Sydor R. Immunomodulatory effects of opioid and nonsteroidal analgesia for surgical tumor resection

Українська версія

Thesis for the degree of Candidate of Sciences (CSc)

State registration number

0417U003472

Applicant for

Specialization

  • 03.00.09 - Імунологія

26-06-2017

Specialized Academic Board

Д 26.001.24

Taras Shevchenko National University of Kyiv

Essay

It was found that the use of both selective inhibitor of cyclooxygenase-2 parecoxib and non-selective cyclooxygenases inhibitor dexketoprofen led to the prolonged postoperative survival of experimental animals in comparison with the opioid analgesia. Non-steroidal analgesic drugs also contribute to the maintaining of postoperative immune activity on higher level compared to opioid analgesic drug omnopon. Thus, phagocytic activity of granulocytes and monocytes of the peripheral blood and spleen of experimental animals was at higher levels compared to the use of opioid analgesic omnopon. In addition to that, administration of cyclooxygenase-2 inhibitors for perioperative analgesia in experimental tumor resection resulted in higher postsurgical cytotoxic activity of natural killer cells and significantly increased proliferative response of splenocytes to T cell mitogen as compared to opioid drug treatment and control groups. It was found that opioid analgesia significantly increases molecular markers of immune suppression in sentinel lymph nodes. Administration of omnopon in contrast to non-steroidal analgesics resulted in the postsurgical elevation of mRNA expression levels of TGF-beta and transcriptional factor FoxP3, which are the markers of regulatory T cells. Additionally, with the use of opioid analgesia gene expression of Th2 type cytokines - IL-4 and IL-10, were also amplified in the sentinel lymph nodes of mice after the surgical removal of tumor, what represents a negative effect on the anti-tumor resistance of the organism.

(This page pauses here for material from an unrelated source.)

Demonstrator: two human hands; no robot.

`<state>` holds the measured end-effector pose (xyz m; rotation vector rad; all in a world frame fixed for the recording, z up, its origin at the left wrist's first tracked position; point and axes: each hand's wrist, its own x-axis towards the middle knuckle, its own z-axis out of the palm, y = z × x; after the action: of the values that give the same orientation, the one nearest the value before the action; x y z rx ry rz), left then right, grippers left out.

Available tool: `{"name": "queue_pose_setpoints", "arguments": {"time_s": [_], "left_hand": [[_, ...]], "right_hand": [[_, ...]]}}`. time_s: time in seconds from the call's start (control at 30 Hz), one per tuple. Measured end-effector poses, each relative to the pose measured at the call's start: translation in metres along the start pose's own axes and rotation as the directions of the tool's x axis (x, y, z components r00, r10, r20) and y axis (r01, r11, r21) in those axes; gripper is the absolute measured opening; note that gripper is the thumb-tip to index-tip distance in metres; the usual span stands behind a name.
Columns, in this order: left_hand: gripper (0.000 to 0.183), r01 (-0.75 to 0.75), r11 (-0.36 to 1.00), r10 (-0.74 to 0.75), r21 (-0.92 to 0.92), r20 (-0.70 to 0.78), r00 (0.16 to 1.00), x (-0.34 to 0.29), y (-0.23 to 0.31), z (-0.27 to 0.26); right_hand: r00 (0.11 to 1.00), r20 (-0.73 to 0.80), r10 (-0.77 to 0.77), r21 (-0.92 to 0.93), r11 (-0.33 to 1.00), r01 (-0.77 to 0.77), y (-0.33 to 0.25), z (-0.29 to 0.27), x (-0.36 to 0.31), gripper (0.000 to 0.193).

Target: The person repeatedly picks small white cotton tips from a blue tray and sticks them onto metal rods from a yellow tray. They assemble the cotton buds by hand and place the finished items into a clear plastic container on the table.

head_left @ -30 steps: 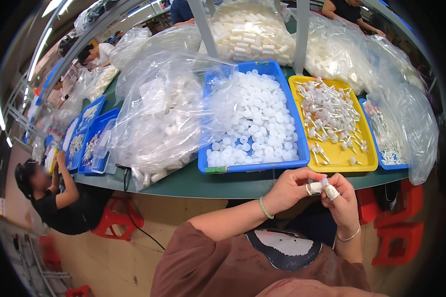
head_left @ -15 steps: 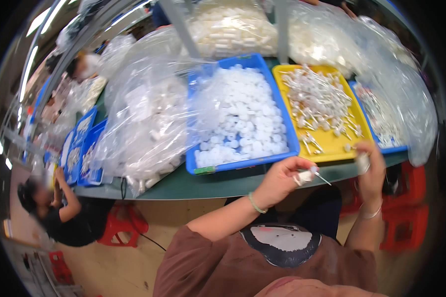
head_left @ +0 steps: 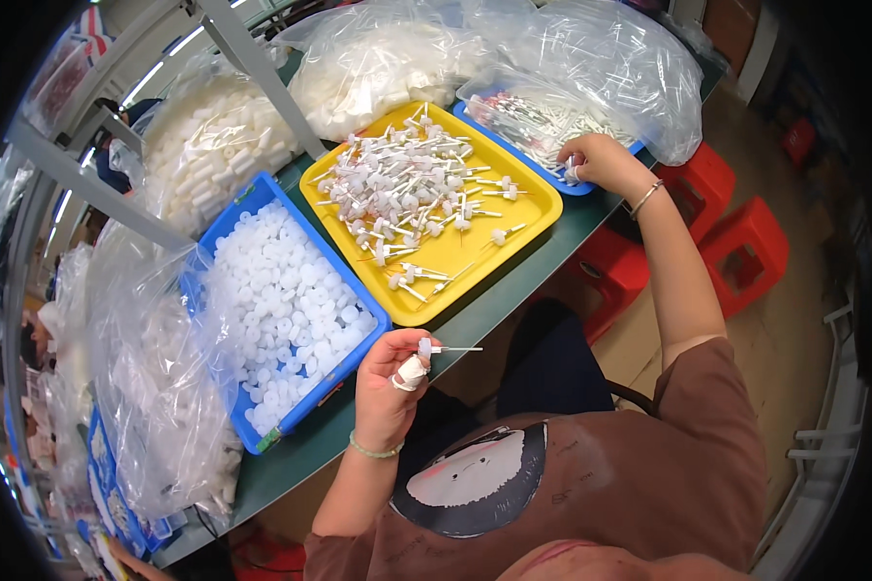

New data on the positive immunomodulatory effect of non-steroidal analgesics in the perioperative period were obtained from clinical study. It was proved that the use of nonsteroidal anti-inflammatory drugs for perioperative analgesia in patients with renal cell carcinoma while exerting sufficient analgesic effect contribute to maintaining the activity of the cellular immune response after surgical procedure. This was reflected by increased amounts of IFN-gamma+ T lymphocytes and higher quantity and cytotoxic activity of natural killer cells. The results obtained experimentally justify the feasibility of developing new schemes of analgesia in oncological surgery with the use of cyclooxygenase 2 inhibitors and decrease the use of opioid analgesics as a promising approach to reduce perioperative manifestations of immunosuppression and the risk of metastasis in cancer patients.